Au passage, le Sommet des Amériques a renouvelé en sa faveur le terme de démocratie. Serait démocrate, selon le nouvel évangile, le pays qui tient une élection et qui préfère la démocratie représentative à la démocratie participative. À cette aune, le Mexique fait partie depuis soixante-quinze ans des pays démocratiques. Et les élections américaines, huilées par les centaines de millions des caisses occultes, méritent le culte des grandes réussites démocratiques. Toujours selon un novlangue plus vicieux que celui de George Orwell, la décision prise par un Jean Chrétien serait plus démocratique que l'orientation découlant d'un référendum, tant, paraît-il, la démocratie représentative l'emporte sur la participation politique d'un peuple.

D'un tel remaniement du dictionnaire, il était prévisible que l'on passe à la distribution des auréoles et des sanctions. Les irrégularités du scrutin haïtien sont jugées gravissimes, mais pas le rôle des lobbyists de tous poils dans le financement électoral des États-Unis, ni les pardons présidentiels de Bill Clinton, ni les intrusions américaines à La Grenade ou au Panama. On ne verra pas d'anomalie à ce que George W. Bush appose sa signature sur un nouvel accord, au moment même où il renie la signature américaine à propos de l'entente de Kyoto ou des traités conclus avec Moscou sur l'équilibre de la terreur. Le premier ministre canadien oubliera que, dans son pays démocratique, c'est la fragmentation de l'opposition et non le vote majoritaire qui l'a porté au pouvoir. En l'occurrence, il ne s'agit pas d'une irrégularité, mais d'un vice structurel qui, visiblement, ne mérite pas sanction. On croit relire Les animaux malades de la peste.

Quand s'apaiseront les bruits de l'autocongratulation, on devra s'attaquer au décodage systématique de cette trompeuse cérémonie qu'a été le Sommet des Amériques. Deux aspects, entre plusieurs, méritent l'examen : les ententes bilatérales et l'énergie.

Il est ironique, dès le départ, que des chefs d'État et de gouvernement profitent d'une rencontre censément vouée à l'édification d'un front commun pour s'isoler avec un collègue et régler des problèmes qui leur sont propres.

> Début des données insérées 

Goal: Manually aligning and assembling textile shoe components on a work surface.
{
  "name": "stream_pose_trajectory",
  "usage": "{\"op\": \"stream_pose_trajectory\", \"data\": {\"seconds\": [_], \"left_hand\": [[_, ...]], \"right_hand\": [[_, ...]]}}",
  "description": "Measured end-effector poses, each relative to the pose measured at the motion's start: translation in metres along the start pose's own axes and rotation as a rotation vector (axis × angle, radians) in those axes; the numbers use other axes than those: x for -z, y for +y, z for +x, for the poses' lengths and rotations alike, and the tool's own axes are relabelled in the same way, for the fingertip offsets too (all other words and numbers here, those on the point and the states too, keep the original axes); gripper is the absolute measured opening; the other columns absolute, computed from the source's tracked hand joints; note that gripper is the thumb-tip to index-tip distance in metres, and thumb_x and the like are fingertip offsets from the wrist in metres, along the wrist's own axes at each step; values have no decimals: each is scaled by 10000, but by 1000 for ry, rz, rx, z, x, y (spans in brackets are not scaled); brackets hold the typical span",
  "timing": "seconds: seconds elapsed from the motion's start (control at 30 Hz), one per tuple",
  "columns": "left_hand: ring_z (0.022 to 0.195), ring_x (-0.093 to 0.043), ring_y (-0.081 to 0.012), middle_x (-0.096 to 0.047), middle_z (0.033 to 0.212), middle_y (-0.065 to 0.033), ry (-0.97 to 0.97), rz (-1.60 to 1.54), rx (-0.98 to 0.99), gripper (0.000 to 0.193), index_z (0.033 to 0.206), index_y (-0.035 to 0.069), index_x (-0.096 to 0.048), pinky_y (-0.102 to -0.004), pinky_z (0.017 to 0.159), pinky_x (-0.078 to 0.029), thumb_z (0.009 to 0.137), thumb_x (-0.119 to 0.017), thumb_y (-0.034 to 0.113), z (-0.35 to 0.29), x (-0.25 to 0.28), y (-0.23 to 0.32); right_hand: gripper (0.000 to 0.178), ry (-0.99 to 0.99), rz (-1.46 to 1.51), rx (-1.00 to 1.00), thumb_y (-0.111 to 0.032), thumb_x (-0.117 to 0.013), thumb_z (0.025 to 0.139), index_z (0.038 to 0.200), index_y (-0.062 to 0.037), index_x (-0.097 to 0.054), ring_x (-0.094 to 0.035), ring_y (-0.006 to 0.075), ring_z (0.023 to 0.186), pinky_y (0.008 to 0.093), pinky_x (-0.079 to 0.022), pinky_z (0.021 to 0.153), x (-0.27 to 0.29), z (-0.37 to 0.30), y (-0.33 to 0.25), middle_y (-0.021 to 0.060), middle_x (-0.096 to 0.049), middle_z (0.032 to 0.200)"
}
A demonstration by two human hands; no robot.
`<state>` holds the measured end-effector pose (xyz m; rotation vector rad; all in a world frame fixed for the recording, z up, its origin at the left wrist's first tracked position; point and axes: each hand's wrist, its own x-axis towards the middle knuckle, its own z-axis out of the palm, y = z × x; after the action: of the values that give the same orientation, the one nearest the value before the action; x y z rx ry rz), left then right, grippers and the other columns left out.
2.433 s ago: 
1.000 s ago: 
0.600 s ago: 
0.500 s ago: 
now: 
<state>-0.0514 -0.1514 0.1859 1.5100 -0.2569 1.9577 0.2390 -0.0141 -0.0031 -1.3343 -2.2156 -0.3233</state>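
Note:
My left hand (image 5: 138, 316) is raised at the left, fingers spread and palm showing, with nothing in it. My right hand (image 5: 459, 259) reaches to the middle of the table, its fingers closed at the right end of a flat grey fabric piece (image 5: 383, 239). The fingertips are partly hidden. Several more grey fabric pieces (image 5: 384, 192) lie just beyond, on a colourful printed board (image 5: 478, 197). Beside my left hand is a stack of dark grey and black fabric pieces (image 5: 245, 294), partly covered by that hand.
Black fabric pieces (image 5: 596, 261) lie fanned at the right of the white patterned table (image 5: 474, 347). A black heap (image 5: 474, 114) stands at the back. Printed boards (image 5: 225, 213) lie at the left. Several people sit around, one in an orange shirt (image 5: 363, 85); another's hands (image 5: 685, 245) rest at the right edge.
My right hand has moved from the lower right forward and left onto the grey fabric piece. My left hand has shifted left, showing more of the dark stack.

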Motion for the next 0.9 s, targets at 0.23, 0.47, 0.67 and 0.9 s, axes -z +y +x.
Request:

Comme si, malgré les beaux discours sur la nécessaire fusion des forces, on gardait l'oeil sur le particulier. Comme si le congrès se morcelait en petits apartés. Par-delà le côté un peu cocasse de l'affaire, il y a plus grave : les accords bilatéraux constituent un calcul profitable aux plus forts et modifient d'avance la portée d'un accord d'ensemble. Le Canada devrait le savoir, lui qui pensait défendre efficacement la protection de son agriculture en négociant le libre-échange avec les États-Unis et qui ne voyait pas les mêmes États-Unis travailler en même temps auprès du GATT, l'ancêtre de l'OMC, pour invalider la concession consentie au Canada. Le bilatéral prépare souvent autre chose, mais encore faudrait-il savoir quoi.

L'allusion américaine à la nécessité d'ententes nord-américaines à propos de l'énergie manifeste crûment une dure réalité : même pendant la célébration d'une grand-messe en l'honneur des solidarités entre les trois Amériques, Washington ne perd pas de vue son intérêt propre. Les États-Unis ont besoin d'énergie et ils auront tôt fait de ranger l'énergie canadienne dans les « intérêts américains », au même titre que le pétrole du Proche-Orient ou le verrou israélien à l'autre bout du monde. On ferait bien, sans verser dans la paranoïa, de relire Richard Rohmer et ses romans futuristes. Chose certaine, l'administration Bush viendra aussi lourdement que nécessaire à la rescousse d'une Californie énergivore bien avant de secourir l'Argentine. L'opinion publique ferait bien de demeurer alerte.

Je n'ai pas parlé de violence? Non. Qu'aurais-je pu ajouter?

P.S. Dans le Dixit précédent, un lapsus m'a fait désigner Utica plutôt qu'Albany comme capitale de l'État de New York. Merci aux lecteurs vigilants qui ont signalé l'erreur. J'ai demandé à mon psy de faire enquête sur la cause du lapsus.